COMMENT

He used to be a “Long” shareholder and lost money. Eventually got fed up with management and got out of the stock.

COMMENT

Has a long term Short on this. Looking back to the last downturn in 2008-2009, it took 17 quarters for them to get back to pre-recession provisioning levels. The current downturn in Alberta has been a lot longer and more protracted, so thinks the time horizon for provisions will probably be even longer than 17 quarters and doesn’t think the street is factoring that in.

TOP PICK

Going to be reporting in March. There are so few listed toy companies globally. It is not inconceivable that this company gets taken out by one of the bigger players. (Analysts’ price target is $37.86.)

TOP PICK

*Short* A very crowded short, and he generally doesn’t like to participate in crowded trades, but makes an exception in this case. There are a lot of Shorts on this, because the US hedge funds use it as a proxy for the Canadian housing market. His view is actually quite neutral on the Canadian housing market. There is a lot of runoff in their portfolio, so just to stand still they have to get at least 14% growth in terms of their number of mortgages. This is because banks have gotten smarter at catering to new immigrants to Canada. Dividend yield of 3.91%. (Analysts’ price target is $29.73.)

TOP PICK

*Long* A pairs trade with Cineplex (CGX-T). This is about twice the size of Cineplex in terms of their screens.

TOP PICK

*Short* A pairs trade with Cinemark (CNK-N). This is trading at twice the valuation of Cinemark.

N/A

Market. Looking back over the past 15 years or so, last year was the 2nd year since 2002 that we have had negative returns in healthcare. The other was in 2008, but it was the best performing sector. There is a lot of noise around the politics in the US about the affordable care act. His view is that the election was a critical pivot point. Given where valuations are right now, if you have a longer-term perspective, the fundamentals for the sector are intact over the medium term. The healthcare sector currently is very inexpensive. The forward multiple on the S&P Healthcare is 2.5 multiples below the market. We haven’t seen that in the past 15 years. That means that the price you are paying for the earnings for the companies is significantly below where it has been, compared to the market over the past 15 years.

COMMENT

If looking to be exposed to all the positive attributes about global healthcare, this is not a company he would be focusing on.

DON'T BUY

Wouldn’t be a buyer of this today.

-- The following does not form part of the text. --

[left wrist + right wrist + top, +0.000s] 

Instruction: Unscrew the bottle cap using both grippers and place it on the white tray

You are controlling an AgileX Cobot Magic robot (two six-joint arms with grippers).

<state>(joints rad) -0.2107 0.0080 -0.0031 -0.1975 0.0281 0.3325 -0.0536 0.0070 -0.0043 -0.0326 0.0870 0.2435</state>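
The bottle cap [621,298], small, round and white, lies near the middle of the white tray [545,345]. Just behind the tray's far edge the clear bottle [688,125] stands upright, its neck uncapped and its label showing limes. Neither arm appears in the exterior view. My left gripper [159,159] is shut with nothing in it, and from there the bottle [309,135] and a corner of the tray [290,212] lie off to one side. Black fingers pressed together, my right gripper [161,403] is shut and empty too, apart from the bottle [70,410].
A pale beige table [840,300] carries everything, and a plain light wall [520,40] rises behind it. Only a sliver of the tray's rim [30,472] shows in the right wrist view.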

He expects generic drug prices today would be on a downward trend. He still sees 5%-8% growth in branded drugs. The current trend for generic drugs is -9%. He is going to stand on the sidelines until he sees where generic prices level out.

COMMENT

One of the top 3 distributors of drugs in the US. A very high volume, low margin business. They indicated they were transitioning into the retail side by acquiring 2200 retail pharmacies in Europe as well as IDA in Canada. They are exposed to the generic drug pricing, so he opted to stand on the sidelines.

COMMENT

This is the company that found the cure for hepatitis C. It has been a very challenging stock to own, and very much a value trap for the past couple of years. They are seeing price pressures and competition from many competitors over the next year on hepatitis C. They have cut their guidance sufficiently that they can meet it. A great balance sheet and are buying back tons of stock. An OK dividend. Thinks they have some hidden assets in their Nash portfolio and expects to see some results towards the end of the year. He uses covered call strategies to help generate some extra income.

COMMENT

Likes the valuation. Trading at around 13X next year’s earnings. This has a history from 2010 to 2015, subject to a big patent cliff, where they had significant declines in revenues. They’ve filled out their pipeline. Has 140 drugs that are over $100 million in revenues. 8 are blockbusters with over $1 billion in revenues. Likes the valuation and the yield.

COMMENT

This is sitting at around 17.5X forward earnings. The St. Jude acquisition was a big one for them. It expanded their balance sheet. They still have the Alere acquisition overhang. Have some things to chew through this year in order to get the multiple expansion up to something like 21X, where its direct competitors would trade at. If a longer-term holder, you do have some upside on this.

PAST TOP PICK

(A Top Pick June 22/16. Up 17.47%.) He knew we were coming into some volatile times back in June, and this is one of the dominant biotech companies. Really likes their PCSK9 cholesterol drug, which is going to be a blockbuster.

PAST TOP PICK

(A Top Pick June 22/16. Up 16.19%.) The one thing he liked about this was the diversified pipeline, but really it was their immuno oncology drug that has been the front runner.